Est-ce qu’il y a une part d’opportunisme, aujourd’hui, à vous présenter comme un réformiste sous un pontificat qui prône ce genre de choses, tandis que vous apparaissiez comme un conservateur sous Benoît XVI?

Mais j’étais porte-parole, à l’époque, et j’exerçais un ministère directement lié à l’évêque. Désormais, je me sens beaucoup plus libre parce que je suis un prêtre en paroisse et un théologien, qui prend le risque de la parole conformément à la demande du pape. Franchement, il n’y a pas d’opportunisme dans ma démarche. Ce qui m’a incité à écrire ce livre, c’est de voir des gens qui souffrent à cause du système, et qui n’osent pas parler.

Ces gens, vous les avez rencontrés quand?

Principalement ces dix dernières années. Je me sens le devoir de les aider.

Vous vous montrez parfois très élogieux à l’égard de l’Église allemande, ou suisse allemande, alors qu’elles sont tout de même très libérales et marquées par le protestantisme.
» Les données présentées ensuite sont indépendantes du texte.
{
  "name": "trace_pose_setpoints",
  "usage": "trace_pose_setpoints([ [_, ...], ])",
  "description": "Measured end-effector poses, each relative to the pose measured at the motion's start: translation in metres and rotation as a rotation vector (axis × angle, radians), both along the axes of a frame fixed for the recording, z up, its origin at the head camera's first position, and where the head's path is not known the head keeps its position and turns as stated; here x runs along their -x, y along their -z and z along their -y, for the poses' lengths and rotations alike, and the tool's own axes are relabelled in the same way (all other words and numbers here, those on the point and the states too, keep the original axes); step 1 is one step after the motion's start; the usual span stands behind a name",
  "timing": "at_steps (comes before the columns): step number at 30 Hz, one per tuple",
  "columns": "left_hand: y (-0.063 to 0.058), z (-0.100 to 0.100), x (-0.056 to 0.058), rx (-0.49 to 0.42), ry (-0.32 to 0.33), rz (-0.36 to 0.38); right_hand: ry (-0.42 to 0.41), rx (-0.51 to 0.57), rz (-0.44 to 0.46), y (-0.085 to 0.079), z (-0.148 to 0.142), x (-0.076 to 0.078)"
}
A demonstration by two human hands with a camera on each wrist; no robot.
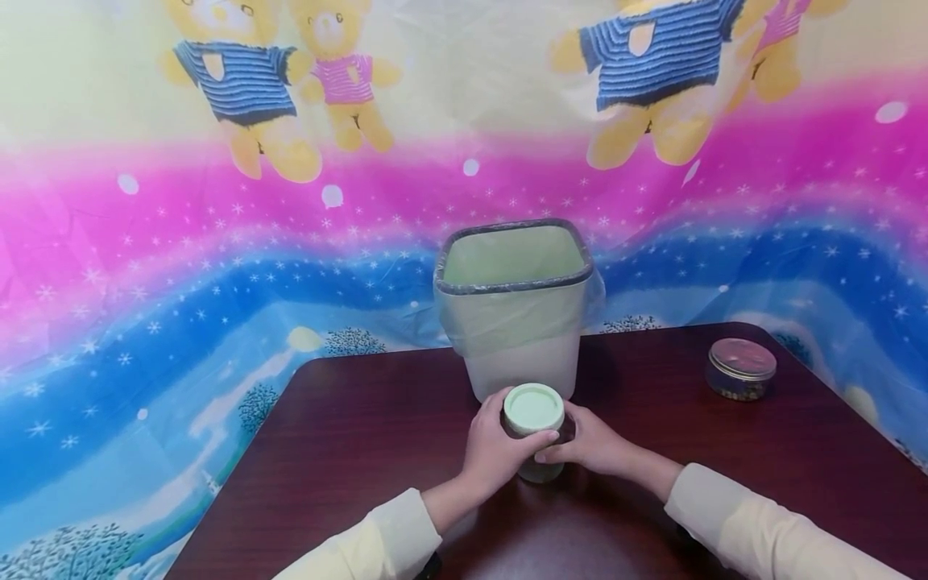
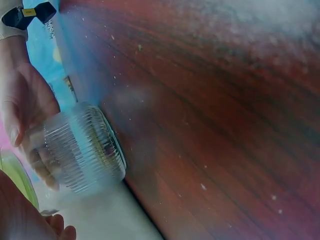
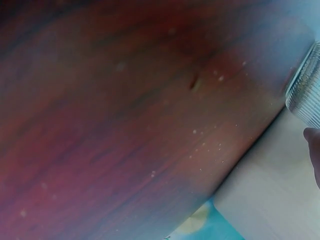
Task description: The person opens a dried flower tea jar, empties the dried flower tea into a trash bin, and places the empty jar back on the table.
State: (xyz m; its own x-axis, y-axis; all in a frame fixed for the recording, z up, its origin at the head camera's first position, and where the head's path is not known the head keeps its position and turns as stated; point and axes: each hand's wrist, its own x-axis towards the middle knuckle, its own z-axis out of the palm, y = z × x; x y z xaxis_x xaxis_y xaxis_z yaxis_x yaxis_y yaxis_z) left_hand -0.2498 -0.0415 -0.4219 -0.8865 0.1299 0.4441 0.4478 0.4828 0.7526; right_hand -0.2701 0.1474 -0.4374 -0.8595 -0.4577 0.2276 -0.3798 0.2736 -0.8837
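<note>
A clear ribbed jar [image 2: 82, 150] with a pale green lid [image 1: 534, 408] stands upright in front of the bin, between my two hands. My left hand [image 1: 490, 451] grips it from the left near the lid, with the thumb across the front. From the right, my right hand [image 1: 590, 441] holds the jar's side with curled fingers. Something small and dark shows near the jar's base in the left wrist view, too blurred to name. Only an edge of the jar and one fingertip [image 3: 314, 147] appear in the right wrist view. Whether the base touches the table cannot be told.
A whitish bin [image 1: 522, 354] with a dark rim and a clear liner stands right behind the jar. To the right on the dark wooden table [image 1: 348, 451] is a round tin [image 1: 741, 369] with a reddish top. A printed bear curtain [image 1: 406, 185] hangs behind.
</note>
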Motion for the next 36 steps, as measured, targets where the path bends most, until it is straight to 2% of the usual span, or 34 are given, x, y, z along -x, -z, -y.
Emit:
trace_pose_setpoints([
  [6, 0.002, 0.000, -0.001, 0.011, 0.011, 0.007, 0.005, -0.010, 0.005, 0.001, -0.002, 0.000],
  [11, 0.002, 0.005, 0.002, 0.001, 0.065, 0.033, -0.006, -0.002, 0.027, 0.002, -0.001, 0.000],
  [16, -0.002, 0.013, 0.010, -0.045, 0.183, 0.089, -0.001, 0.008, 0.036, 0.001, -0.001, 0.000],
  [22, -0.005, 0.024, 0.027, -0.147, 0.385, 0.207, -0.017, 0.033, 0.062, 0.001, -0.001, 0.000],
  [26, -0.008, 0.030, 0.038, -0.145, 0.501, 0.274, -0.019, 0.029, 0.065, 0.002, -0.001, 0.001],
  [31, -0.012, 0.032, 0.047, -0.091, 0.562, 0.297, -0.025, 0.036, 0.055, 0.002, 0.000, 0.002],
  [36, -0.014, 0.031, 0.050, -0.057, 0.585, 0.269, -0.027, 0.041, 0.062, 0.001, 0.000, 0.002],
])
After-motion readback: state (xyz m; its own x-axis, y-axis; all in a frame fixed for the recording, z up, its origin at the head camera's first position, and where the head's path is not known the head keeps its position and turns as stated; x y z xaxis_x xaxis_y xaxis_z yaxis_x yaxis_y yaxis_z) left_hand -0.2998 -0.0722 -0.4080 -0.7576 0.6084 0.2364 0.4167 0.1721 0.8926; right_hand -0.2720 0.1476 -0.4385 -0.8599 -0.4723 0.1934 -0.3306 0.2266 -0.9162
C’est un hasard?

Martin Luther lui-même voulait ce que beaucoup voudraient aujourd’hui: faire évoluer l’église parce qu’il voyait que ça ne marchait pas bien sur certains points. Résultat, on l’a mis dehors, excommunié. Aujourd’hui, je pense que nous devons tous avoir le droit de dire certaines choses sans pour autant que la communion soit blessée. Et j’aimerais même dire qu’il ne s’agit pas seulement d’un droit, mais aussi d’un devoir.

Vous avez le sentiment d’avoir fait souffrir des personnes à cause de vos fonctions. C’est un sacré poids, non ?

Oui. C’est un sacré poids. Et quand on a une responsabilité, il faut l’assumer. Et quand on décide, on mécontente souvent une partie des personnes concernées. C’est normal. Mais il faut essayer de faire au mieux, de trouver un chemin qui rassemble un maximum de personnes et qui cherche sans cesse le compromis. Mais attention, le pouvoir mal défini et mal vécu peut rapidement conduire à l’abus de pouvoir. Mon livre tente de démontrer ce mécanisme et d’esquisser aussi des solutions.